◆ Prompt: For the word "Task", determine how many lines of the entries below contain it, and give only that number.

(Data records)

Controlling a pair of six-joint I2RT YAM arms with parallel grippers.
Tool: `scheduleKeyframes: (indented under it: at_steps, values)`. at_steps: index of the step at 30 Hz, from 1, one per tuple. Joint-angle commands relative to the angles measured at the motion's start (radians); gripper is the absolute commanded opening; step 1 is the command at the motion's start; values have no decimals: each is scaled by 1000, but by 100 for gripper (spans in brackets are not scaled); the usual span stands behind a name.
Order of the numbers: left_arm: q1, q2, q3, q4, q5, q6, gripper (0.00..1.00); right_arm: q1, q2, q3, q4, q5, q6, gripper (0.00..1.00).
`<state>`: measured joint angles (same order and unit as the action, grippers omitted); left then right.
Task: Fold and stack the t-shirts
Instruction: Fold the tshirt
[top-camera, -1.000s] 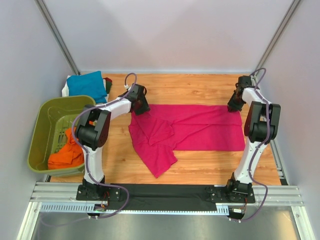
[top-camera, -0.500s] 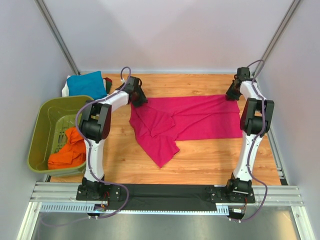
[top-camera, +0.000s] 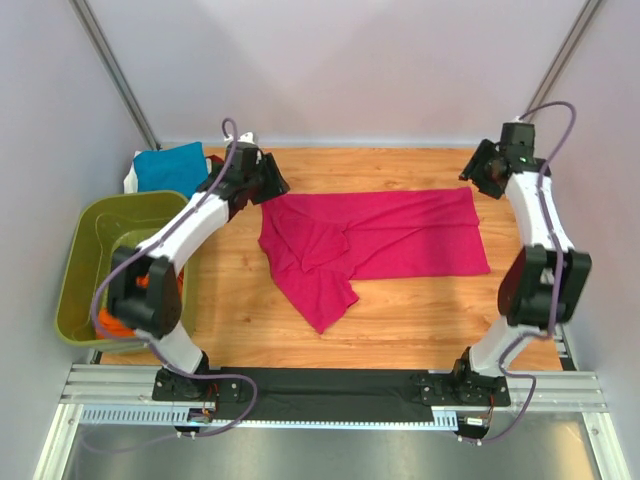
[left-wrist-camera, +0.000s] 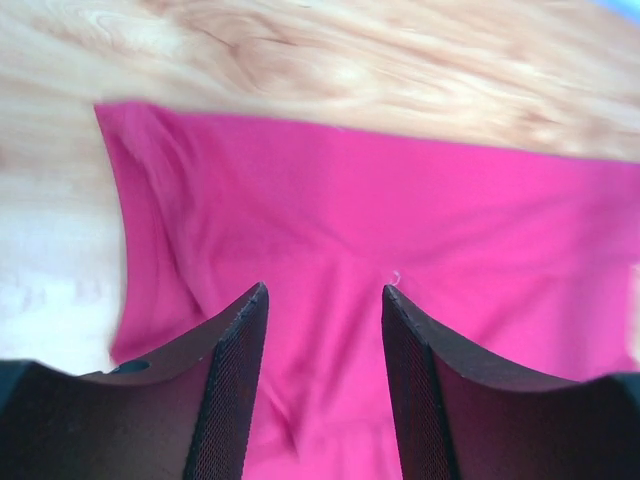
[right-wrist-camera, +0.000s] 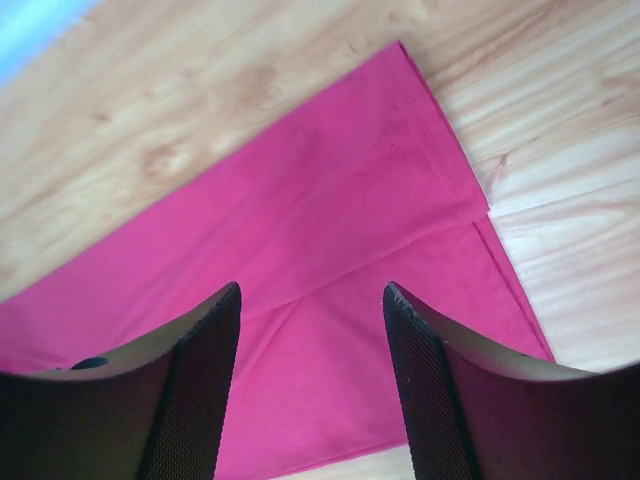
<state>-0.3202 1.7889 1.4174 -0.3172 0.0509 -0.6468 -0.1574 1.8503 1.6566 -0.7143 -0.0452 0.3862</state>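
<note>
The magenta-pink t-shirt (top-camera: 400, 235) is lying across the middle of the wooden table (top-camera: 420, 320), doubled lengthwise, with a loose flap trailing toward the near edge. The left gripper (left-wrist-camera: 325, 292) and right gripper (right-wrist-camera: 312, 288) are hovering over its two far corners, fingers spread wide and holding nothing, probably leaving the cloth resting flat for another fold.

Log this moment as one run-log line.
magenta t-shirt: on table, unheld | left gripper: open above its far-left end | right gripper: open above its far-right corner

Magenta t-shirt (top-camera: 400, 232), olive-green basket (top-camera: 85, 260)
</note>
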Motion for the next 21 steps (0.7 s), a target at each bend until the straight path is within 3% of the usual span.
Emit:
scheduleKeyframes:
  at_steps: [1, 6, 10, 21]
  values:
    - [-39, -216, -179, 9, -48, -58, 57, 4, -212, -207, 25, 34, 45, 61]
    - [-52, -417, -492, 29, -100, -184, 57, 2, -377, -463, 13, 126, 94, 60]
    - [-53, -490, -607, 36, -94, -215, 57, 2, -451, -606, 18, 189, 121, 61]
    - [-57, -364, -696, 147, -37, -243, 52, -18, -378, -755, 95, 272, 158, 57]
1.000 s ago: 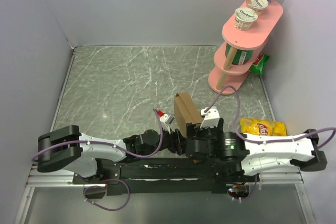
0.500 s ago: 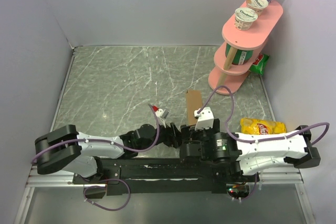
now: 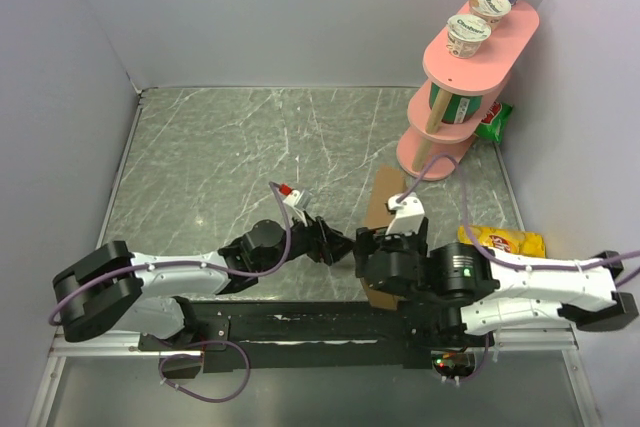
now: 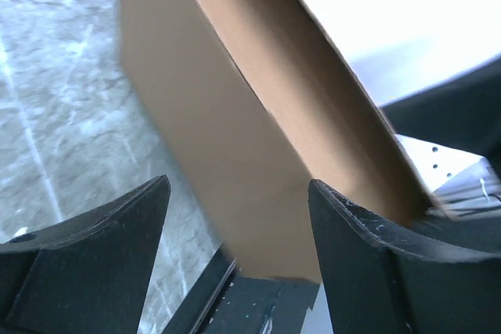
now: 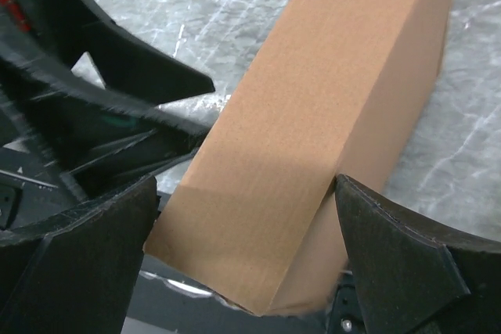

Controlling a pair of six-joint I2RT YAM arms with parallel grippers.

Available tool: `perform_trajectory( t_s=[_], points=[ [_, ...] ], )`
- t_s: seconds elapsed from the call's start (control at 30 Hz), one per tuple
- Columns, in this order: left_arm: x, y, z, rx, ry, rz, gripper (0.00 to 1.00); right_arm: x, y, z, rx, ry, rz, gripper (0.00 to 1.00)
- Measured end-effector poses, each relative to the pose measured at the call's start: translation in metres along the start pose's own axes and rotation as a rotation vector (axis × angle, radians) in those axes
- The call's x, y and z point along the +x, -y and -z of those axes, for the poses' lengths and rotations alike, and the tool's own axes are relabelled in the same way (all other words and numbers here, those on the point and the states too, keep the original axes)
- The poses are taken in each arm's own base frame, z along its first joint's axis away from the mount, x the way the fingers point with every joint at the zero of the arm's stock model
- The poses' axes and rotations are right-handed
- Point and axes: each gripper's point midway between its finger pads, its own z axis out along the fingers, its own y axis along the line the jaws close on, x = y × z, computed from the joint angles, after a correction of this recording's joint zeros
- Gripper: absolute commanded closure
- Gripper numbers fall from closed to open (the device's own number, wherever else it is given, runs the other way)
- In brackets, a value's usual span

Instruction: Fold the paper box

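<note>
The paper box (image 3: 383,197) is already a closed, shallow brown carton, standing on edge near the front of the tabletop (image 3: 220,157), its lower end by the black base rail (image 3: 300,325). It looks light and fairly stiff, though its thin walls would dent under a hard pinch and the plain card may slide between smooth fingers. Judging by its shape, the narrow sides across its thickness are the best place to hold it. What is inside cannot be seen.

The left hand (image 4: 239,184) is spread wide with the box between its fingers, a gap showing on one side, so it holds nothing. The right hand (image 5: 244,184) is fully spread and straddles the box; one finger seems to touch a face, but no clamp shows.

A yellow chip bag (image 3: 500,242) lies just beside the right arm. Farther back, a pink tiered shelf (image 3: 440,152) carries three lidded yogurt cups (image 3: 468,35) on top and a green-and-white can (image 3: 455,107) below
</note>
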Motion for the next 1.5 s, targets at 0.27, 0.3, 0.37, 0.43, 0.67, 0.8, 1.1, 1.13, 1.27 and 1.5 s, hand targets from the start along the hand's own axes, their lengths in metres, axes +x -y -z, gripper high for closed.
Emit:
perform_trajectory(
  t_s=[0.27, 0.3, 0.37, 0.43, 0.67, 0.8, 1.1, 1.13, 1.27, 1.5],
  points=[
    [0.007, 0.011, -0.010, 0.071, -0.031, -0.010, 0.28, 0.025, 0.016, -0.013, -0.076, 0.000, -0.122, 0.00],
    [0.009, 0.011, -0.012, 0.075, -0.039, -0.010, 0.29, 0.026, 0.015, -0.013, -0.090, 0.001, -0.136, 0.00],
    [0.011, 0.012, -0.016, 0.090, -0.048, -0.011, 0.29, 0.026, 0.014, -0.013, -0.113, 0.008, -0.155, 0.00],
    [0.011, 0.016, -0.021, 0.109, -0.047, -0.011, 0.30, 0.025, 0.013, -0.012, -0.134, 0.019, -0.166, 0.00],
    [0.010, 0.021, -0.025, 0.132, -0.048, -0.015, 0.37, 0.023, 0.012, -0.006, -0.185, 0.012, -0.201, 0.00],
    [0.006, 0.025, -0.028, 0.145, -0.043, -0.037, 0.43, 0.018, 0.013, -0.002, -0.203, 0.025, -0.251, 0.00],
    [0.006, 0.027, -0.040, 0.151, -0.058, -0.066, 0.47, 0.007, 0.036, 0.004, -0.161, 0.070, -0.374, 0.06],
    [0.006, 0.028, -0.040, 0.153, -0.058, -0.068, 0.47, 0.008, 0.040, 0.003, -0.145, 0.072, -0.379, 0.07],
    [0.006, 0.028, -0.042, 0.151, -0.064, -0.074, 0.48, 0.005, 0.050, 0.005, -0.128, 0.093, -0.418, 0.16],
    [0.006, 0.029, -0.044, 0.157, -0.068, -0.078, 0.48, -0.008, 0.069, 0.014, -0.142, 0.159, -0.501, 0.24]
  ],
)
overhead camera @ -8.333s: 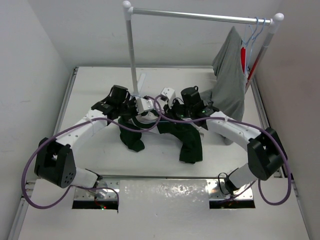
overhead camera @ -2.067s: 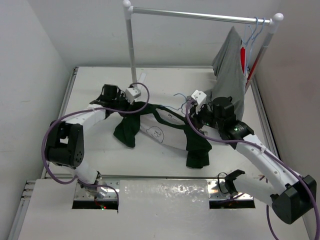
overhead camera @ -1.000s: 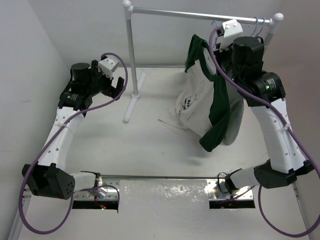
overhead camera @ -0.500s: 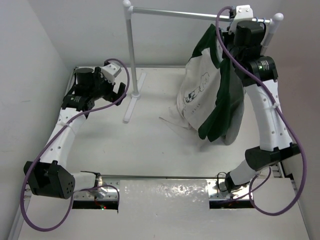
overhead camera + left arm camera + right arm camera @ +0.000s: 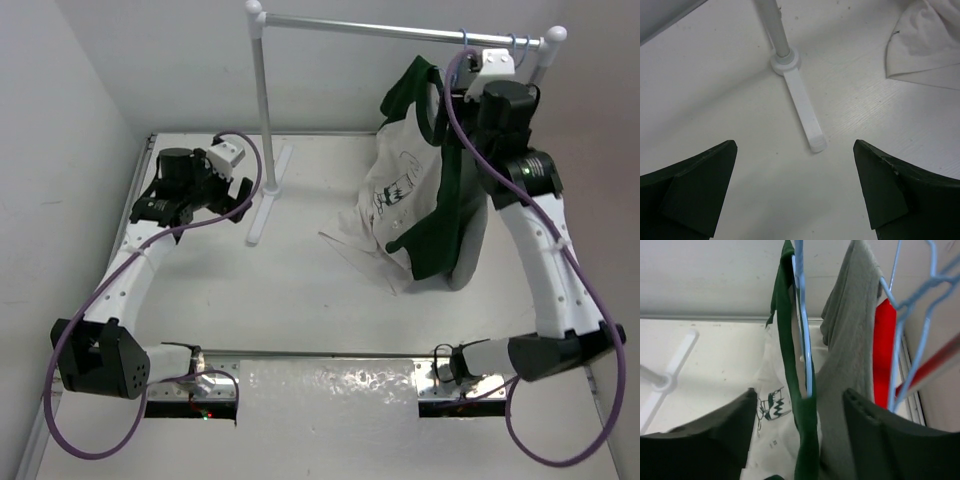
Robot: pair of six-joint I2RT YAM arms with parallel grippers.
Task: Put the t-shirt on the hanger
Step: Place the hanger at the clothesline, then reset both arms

◆ Exercise response: 2